In the data below, find each line containing the string "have" and return it.

===============

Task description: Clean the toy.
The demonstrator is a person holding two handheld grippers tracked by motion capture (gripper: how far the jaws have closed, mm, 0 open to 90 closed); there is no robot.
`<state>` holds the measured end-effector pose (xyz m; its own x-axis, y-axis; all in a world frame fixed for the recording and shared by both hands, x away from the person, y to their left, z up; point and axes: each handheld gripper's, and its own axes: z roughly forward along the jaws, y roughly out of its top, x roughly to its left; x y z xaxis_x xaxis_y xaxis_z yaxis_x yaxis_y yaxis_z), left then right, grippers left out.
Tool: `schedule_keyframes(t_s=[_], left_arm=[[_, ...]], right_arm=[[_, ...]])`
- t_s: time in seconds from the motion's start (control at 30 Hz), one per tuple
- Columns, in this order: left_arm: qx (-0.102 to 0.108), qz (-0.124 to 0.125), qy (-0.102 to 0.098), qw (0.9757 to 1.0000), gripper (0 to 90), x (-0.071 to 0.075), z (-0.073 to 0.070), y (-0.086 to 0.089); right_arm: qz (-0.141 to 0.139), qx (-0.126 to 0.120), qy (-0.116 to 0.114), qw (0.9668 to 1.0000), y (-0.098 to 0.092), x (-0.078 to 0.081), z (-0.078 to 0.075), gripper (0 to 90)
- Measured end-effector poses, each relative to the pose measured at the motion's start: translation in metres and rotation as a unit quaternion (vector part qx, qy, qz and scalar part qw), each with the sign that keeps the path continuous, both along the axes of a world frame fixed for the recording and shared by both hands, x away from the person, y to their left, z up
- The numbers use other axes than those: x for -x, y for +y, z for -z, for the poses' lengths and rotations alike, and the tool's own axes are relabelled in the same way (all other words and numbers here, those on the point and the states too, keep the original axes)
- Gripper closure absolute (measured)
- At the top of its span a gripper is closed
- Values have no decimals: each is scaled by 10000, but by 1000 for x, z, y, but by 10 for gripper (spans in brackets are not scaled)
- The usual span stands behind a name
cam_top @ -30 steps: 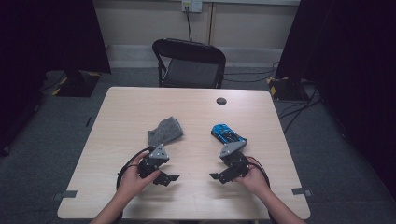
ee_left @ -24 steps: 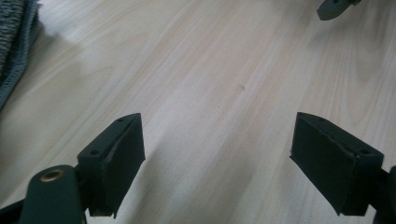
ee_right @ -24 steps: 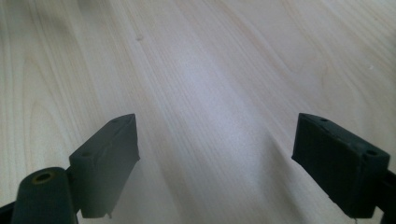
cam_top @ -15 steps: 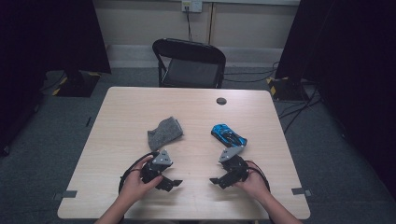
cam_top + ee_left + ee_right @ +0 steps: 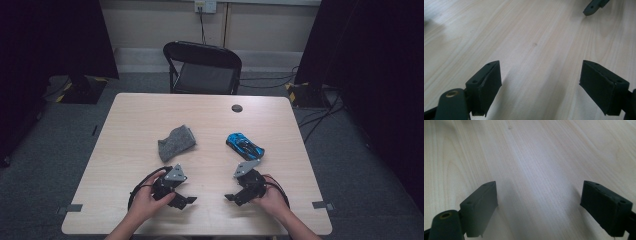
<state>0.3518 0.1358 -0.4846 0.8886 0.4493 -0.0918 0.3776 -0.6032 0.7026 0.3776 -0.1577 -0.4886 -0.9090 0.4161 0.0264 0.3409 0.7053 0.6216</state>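
A person sits at the near edge of a pale wood-grain table [image 5: 150, 115] with a black two-jaw gripper in each hand, both held low over the bare front part of the tabletop and turned in toward each other. The left gripper [image 5: 189, 200], with its grey three-cornered plate on top, has its jaws spread wide with nothing between them; in the left gripper view the two black pads [image 5: 490, 82] stand far apart over plain wood, and the tip of the other gripper pokes in at the upper right corner. The right gripper [image 5: 229, 197] is likewise wide open and empty, its pads [image 5: 606, 205] framing bare tabletop in the right gripper view. Farther back on the table lie the two things closest to the hands: a crumpled grey cloth [image 5: 176, 142], just beyond the left gripper, and a small blue and black toy car [image 5: 244, 145], just beyond the right gripper, set at a slant. The cloth and the car are apart from each other and neither is touched by a gripper. A small dark round disc [image 5: 237, 108] sits near the far edge of the table, and a black folding chair [image 5: 204, 67] stands behind it on the grey carpet.
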Motion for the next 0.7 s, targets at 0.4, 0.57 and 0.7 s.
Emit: schedule_keyframes(t_s=[0.4,0.57,0.7], left_arm=[[-81,175,-20,9998,172,5,6,-6],[-75,252,-20,9997,172,6,9,-7],[-203,367,-79,9991,162,7,11,-9]], right_arm=[[-94,-34,-56,9999,2,6,5,114],[-70,-158,-111,9998,0,8,7,109],[-92,-319,-194,9993,-3,10,10,100]])
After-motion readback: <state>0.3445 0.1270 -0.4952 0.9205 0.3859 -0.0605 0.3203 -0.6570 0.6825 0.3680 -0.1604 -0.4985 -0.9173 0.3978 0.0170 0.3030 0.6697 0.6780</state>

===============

__EXERCISE RESPONSE__
The demonstrator is a person holding two handheld grippers tracked by motion capture (gripper: how far the jaws have closed, mm, 0 open to 90 closed); there is no robot.
- Values have no decimals: each is scaled by 10000, but by 1000 for x, z, y, but by 10 for gripper (spans in brackets are not scaled)

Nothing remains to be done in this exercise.